Because you have a virus, however, you have a compromised immune system. A fever, explains Nunamaker, is your body’s way of defending your immune system.

“[A fever is] nature’s antibiotic. Let it ride,” he explains.

Nunamaker adds that a fever isn’t a concern until it’s 102 to 103°F (39°C). In fact, up to 100.4°F (38°C), you’re considered to have an “elevated temperature,” not a fever.

Fevers with a cold can be easily confused with the flu. You should remember that the flu has radically different, and far more severe symptoms, which come on hard, fast, and usually include a headache.

The most common symptoms to look out for during this stage of a cold are:

  • sore throat
  • cough
  • congestion or runny nose
  • fatigue
  • aches
  • chills or low-grade fever

As was the case in stage 1, if your symptoms are still active, you’re still contagious. During this time, you should continue to be mindful about being around others and avoid physical interactions.

Recovery tips

  • Avoid smoking, if you smoke, as it paralyzes the cilia in the lungs and takes longer to heal.
  • Avoid asking your healthcare provider for an antibiotic. This is a viral infection and an antibiotic will not help. In fact, it could make things worse.
  • Use a cough suppressant if you find it difficult to sleep.
  • Take ibuprofen for body aches.
  • Get your daily amount of vitamin C (1 to 2 grams per day) via fresh fruit or supplements.
  • Gargle with salt water.
  • Use a humidifier, or take a steam bath or shower.
  • Use Chloraseptic or Cepacol lozenges. The benzocaine is a topical numbing agent and can help soothe sore throats.
  • Continue to take zinc supplements or lozenges.

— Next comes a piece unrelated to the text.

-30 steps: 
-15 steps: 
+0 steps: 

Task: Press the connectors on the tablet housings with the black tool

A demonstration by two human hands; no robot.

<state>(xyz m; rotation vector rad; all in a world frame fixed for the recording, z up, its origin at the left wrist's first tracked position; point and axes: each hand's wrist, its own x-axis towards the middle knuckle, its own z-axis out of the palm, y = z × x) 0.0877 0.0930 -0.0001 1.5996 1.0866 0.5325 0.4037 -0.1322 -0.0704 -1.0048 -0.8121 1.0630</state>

While your body fights the cold virus, it’s vital to stay hydrated throughout all three stages of your cold.

A cold typically wraps up around day 10. There are, of course, exceptions. If you’re still feeling the effects, your symptoms worsen, or your fever increases then it’s time to re-evaluate and think about a different course of treatment.

When should I call a doctor?

  1. While it’s tempting to call the doctor when you’re feeling crummy for a couple of days, it’s best to avoid doing so until after your symptoms have persisted for longer than 10. Call a doctor if your symptoms worsen after this time.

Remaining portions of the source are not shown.